» RECORDED DATA:
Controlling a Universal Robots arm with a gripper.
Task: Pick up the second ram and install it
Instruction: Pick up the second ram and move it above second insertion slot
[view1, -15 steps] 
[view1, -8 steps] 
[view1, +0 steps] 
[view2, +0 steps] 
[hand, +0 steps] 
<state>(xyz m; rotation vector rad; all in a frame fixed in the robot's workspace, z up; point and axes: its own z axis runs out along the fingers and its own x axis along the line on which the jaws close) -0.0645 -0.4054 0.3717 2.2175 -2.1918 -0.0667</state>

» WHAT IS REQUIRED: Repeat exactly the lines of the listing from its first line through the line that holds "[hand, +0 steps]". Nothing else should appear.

» EXERCISE SOLUTION:
Controlling a Universal Robots arm with a gripper.
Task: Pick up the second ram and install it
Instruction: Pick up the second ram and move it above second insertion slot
[view1, -15 steps] 
[view1, -8 steps] 
[view1, +0 steps] 
[view2, +0 steps] 
[hand, +0 steps] 

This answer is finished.